§ Task to complete: Retype the whole listing that follows so that it matches the original exactly.

§ Collected data:

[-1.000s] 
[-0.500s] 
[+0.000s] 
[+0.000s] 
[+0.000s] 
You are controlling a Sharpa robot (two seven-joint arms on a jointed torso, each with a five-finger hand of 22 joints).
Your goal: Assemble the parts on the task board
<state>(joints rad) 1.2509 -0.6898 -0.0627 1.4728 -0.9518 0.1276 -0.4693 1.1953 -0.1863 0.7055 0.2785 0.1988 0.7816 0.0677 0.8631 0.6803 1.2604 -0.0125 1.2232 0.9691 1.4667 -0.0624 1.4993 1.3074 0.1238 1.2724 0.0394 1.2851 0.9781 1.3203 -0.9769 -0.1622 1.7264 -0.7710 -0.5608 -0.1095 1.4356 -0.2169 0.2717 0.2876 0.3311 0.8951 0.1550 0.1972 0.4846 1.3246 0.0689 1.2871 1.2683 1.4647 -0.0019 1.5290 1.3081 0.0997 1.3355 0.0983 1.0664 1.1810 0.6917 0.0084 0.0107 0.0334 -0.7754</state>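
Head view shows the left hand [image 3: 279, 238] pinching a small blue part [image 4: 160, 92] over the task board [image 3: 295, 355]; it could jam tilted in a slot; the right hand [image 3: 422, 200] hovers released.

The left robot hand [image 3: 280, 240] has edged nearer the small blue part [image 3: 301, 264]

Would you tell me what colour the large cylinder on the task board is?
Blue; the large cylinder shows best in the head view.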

§ Response to this exercise:
[-1.000s] 
[-0.500s] 
[+0.000s] 
[+0.000s] 
[+0.000s] 
You are controlling a Sharpa robot (two seven-joint arms on a jointed torso, each with a five-finger hand of 22 joints).
Your goal: Assemble the parts on the task board
<state>(joints rad) 1.2509 -0.6898 -0.0627 1.4728 -0.9518 0.1276 -0.4693 1.1953 -0.1863 0.7055 0.2785 0.1988 0.7816 0.0677 0.8631 0.6803 1.2604 -0.0125 1.2232 0.9691 1.4667 -0.0624 1.4993 1.3074 0.1238 1.2724 0.0394 1.2851 0.9781 1.3203 -0.9769 -0.1622 1.7264 -0.7710 -0.5608 -0.1095 1.4356 -0.2169 0.2717 0.2876 0.3311 0.8951 0.1550 0.1972 0.4846 1.3246 0.0689 1.2871 1.2683 1.4647 -0.0019 1.5290 1.3081 0.0997 1.3355 0.0983 1.0664 1.1810 0.6917 0.0084 0.0107 0.0334 -0.7754</state>
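Head view shows the left hand [image 3: 279, 238] pinching a small blue part [image 4: 160, 92] over the task board [image 3: 295, 355]; it could jam tilted in a slot; the right hand [image 3: 422, 200] hovers released.

The left robot hand [image 3: 280, 240] has edged nearer the small blue part [image 3: 301, 264]

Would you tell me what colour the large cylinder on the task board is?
Blue; the large cylinder shows best in the head view.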

What the answer needed to say has been said.